EMBridge: Enhancing Gesture Generalization from EMG Signals Through Cross-modal Representation Learning
Abstract
Hand gesture classification using high-quality structured data such as videos, images, and hand skeletons is a well-explored problem in computer vision. Alternatively, leveraging low-power, cost-effective bio-signals, e.g. surface electromyography (sEMG), allows for continuous gesture prediction on wearable devices. In this work, we aim to enhance EMG representation quality by aligning it with embeddings obtained from structured, high-quality modalities that provide richer semantic guidance, ultimately enabling zero-shot gesture generalization. Specifically, we propose EMBridge, a cross-modal representation learning framework that bridges the modality gap between EMG and pose.
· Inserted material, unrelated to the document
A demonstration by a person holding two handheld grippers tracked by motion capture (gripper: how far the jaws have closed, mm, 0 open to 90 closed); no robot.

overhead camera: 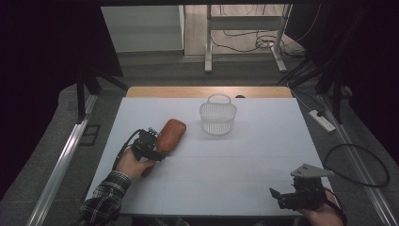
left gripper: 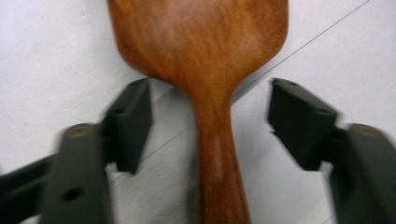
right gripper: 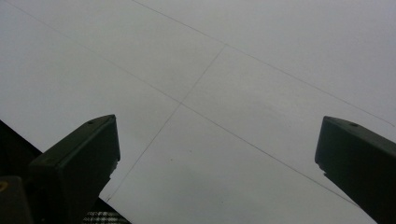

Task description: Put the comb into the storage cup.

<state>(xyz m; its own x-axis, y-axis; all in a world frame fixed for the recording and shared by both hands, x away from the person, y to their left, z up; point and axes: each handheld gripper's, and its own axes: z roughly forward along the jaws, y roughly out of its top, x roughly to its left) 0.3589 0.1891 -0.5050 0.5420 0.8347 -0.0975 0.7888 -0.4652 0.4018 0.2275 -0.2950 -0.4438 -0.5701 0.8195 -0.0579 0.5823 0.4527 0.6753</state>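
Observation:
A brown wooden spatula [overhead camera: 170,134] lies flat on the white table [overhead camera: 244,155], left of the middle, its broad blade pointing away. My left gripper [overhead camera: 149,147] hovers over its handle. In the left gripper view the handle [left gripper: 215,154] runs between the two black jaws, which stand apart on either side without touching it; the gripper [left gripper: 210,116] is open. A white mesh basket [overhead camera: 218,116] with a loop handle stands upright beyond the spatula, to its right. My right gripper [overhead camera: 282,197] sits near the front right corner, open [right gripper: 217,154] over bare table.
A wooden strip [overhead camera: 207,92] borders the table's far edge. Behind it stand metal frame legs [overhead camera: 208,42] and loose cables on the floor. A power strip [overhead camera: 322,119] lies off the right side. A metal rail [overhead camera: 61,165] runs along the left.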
EMBridge learns high-quality EMG representations by introducing a Querying Transformer (Q-Former), a masked pose reconstruction loss, and a community-aware soft contrastive learning objective that aligns the relative geometry of the embedding spaces. We evaluate EMBridge on both in-distribution and unseen gesture classification tasks and demonstrate consistent performance gains over all baselines. To the best of our knowledge, EMBridge is the first cross-modal representation learning framework to achieve zero-shot gesture classification from wearable EMG signals, showing potential toward real-world gesture recognition on wearable devices.